Vergüenza: militares habrían desaparecido a 303 personas en Casanare, avanza audiencia

Comidas especiales, visitas al club militar, viajes, felicitaciones, cursos en el exterior y ascensos, fueron la contrapartida a los crueles asesinatos y desapariciones forzadas que hicieron pasar militares de la Brigada XVI como bajas en combate, hechos que se conocen como los mal llamados falsos positivos.

Militares acusados de asesinar y desaparecer a cerca de 303 personas en hechos ocurridos entre enero de 2005 y diciembre de 2008 en Casanare.
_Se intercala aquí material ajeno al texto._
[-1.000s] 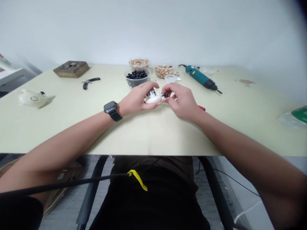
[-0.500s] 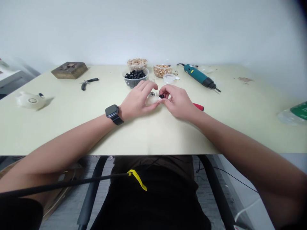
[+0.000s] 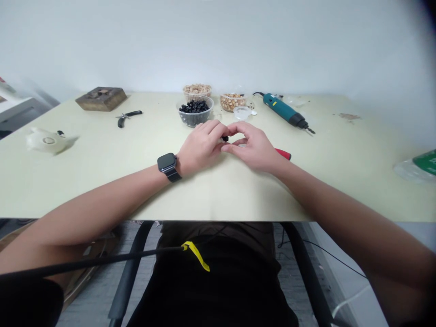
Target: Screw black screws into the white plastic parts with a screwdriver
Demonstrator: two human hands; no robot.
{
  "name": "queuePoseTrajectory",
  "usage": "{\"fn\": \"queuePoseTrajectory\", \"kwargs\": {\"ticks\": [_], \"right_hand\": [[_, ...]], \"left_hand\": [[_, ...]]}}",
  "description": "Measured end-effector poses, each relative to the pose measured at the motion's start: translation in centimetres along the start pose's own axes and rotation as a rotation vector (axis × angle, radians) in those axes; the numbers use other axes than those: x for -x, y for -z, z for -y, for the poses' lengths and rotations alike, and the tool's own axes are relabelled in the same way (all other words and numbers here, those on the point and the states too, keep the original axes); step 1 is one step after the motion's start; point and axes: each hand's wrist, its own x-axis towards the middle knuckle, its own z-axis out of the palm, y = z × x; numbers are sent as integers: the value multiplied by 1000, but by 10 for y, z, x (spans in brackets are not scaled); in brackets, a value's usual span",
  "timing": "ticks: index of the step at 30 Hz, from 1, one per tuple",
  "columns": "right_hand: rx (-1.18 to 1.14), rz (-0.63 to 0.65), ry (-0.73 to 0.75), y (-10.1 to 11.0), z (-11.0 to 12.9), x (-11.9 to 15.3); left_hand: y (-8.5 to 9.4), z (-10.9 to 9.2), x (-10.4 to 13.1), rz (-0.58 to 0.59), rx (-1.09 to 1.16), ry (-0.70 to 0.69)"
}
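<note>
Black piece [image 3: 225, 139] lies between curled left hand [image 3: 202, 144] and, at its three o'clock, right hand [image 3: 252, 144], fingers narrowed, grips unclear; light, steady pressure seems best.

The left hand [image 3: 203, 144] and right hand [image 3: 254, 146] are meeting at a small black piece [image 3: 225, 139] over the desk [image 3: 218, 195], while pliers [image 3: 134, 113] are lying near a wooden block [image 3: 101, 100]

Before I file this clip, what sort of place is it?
Probably a small craft or assembly workspace: a green power tool, black-handled pliers and a clear tub of small black pieces are on the pale table.
</note>
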Motion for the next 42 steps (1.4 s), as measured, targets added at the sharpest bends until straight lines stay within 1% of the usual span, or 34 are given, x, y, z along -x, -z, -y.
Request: {"fn": "queuePoseTrajectory", "kwargs": {"ticks": [5,11,14,18,20,24,27,31,33,37,39,42], "right_hand": [[-52,56,-4,1,-6,2],[19,55,32,-1,-5,6],[47,22,88,-7,1,8],[-20,-32,98,-17,10,9],[-29,-64,100,-19,12,9],[111,-123,154,-14,8,8],[200,-130,240,-9,2,7],[227,-134,301,-6,-2,6],[243,-137,314,-5,-3,6],[292,-130,329,-3,-6,5],[314,-123,327,-2,-6,5],[337,-106,320,0,-3,7]], "left_hand": [[4,7,2,-41,99,65],[1,18,2,-145,160,163],[-2,18,1,-173,262,218],[-4,14,-3,-150,350,234],[-4,14,-4,-138,367,236],[-6,18,-5,-134,390,262],[-8,21,-3,-113,377,253],[-11,24,1,-101,389,232],[-15,27,3,-133,456,222],[-21,35,3,-220,680,190],[-22,39,2,-234,755,170],[-23,41,1,-233,811,128]]}}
Foto: Archivo particular. 

En una larga jornada de más de 12 horas, se dieron cita víctimas, comparecientes y magistrados de la Justicia Especial para la Paz, para tratar de entender por qué asesinaron y desaparecieron ilegalmente a cerca de 303 personas en hechos ocurridos entre enero de 2005 y diciembre de 2008 en Casanare.

Al inicio de la jornada, algunas víctimas tomaron la palabra y en medio de un gesto de fortaleza y resistencia, narraron los hechos que se registraron posterior al asesinato de sus familiares.

Niños que quedaron sin sus padres, esposas que debieron asumir el papel de papá y mamá, padres que murieron pensando que sus hijos eran criminales y una estela de terror y miedo, por la persecución a la que fueron sometidas varias familias, tras el asesinato o la desaparición forzada de sus seres queridos.

Uno de los hechos de mayor dolor en la extenuante jornada, fue el caso de una víctima que narró cómo asesinaron a siete miembros de su familia, en distintas épocas del conflicto, haciéndolos pasar como miembros de grupos armados ilegales y reportados como bajas en combate, aún cuando esa no fue la realidad.

Fue una organización criminal, la que se enquistó en las filas de la Brigada XVI, una unidad militar que llegó a Casanare en 1992, para proteger a la infraestructura petrolera seriamente afectada por grupos subversivos y a la población que era víctima de secuestros.

Contrario a lo que decía la misión del Ejército Nacional, al departamento llegaron jóvenes promesa de las Fuerza Militares que rápidamente cambiaron el rumbo de sus vidas, por presiones del alto mando, uno de los señalados, es el general Mario Montoya, entonces comandante del Ejército Nacional; el ex comandante de la División coronel Guillermo Quiñonez y el comandante de la Brigada XVI, entonces coronel Henry William Torres Escalante.

Para el momento de los hechos, no valían las capturas sino las muertes, a como diera lugar. Si un uniformado no aceptaba participar era ridiculizado ante la tropa; amenazado con traslados a zonas complejas o sencillamente la amenaza consistía en el relevo del cargo.

La empresa criminal financiada con recursos públicos, fue creciendo, robusteciéndose y complejizando su estructura, al punto que Casanare, se encontraba entre los departamentos con más resultados operacionales que sustentaba la denominada Seguridad Democrática.

En esta primera audiencia de Reconocimiento de Verdad del Subcaso Casanare – Caso 03, hubo participación tanto de víctimas como de los perpetradores de los crímenes de lesa humanidad, llamados comparecientes por la JEP, lo que permitió aclarar algunas dudas y en otros casos, surgieron más dudas, porque en el concepto de las víctimas, no se dijo toda la verdad.

Quedan muchas preguntas por resolver y aunque esta audiencia se organizó a lo largo de 9 meses, no será el único canal que la JEP ha encontrado, para continuar con este proceso de reparación y sobre todo, con buscar mecanismos para la no repetición de uno de los capítulos más dolorosos para Casanare.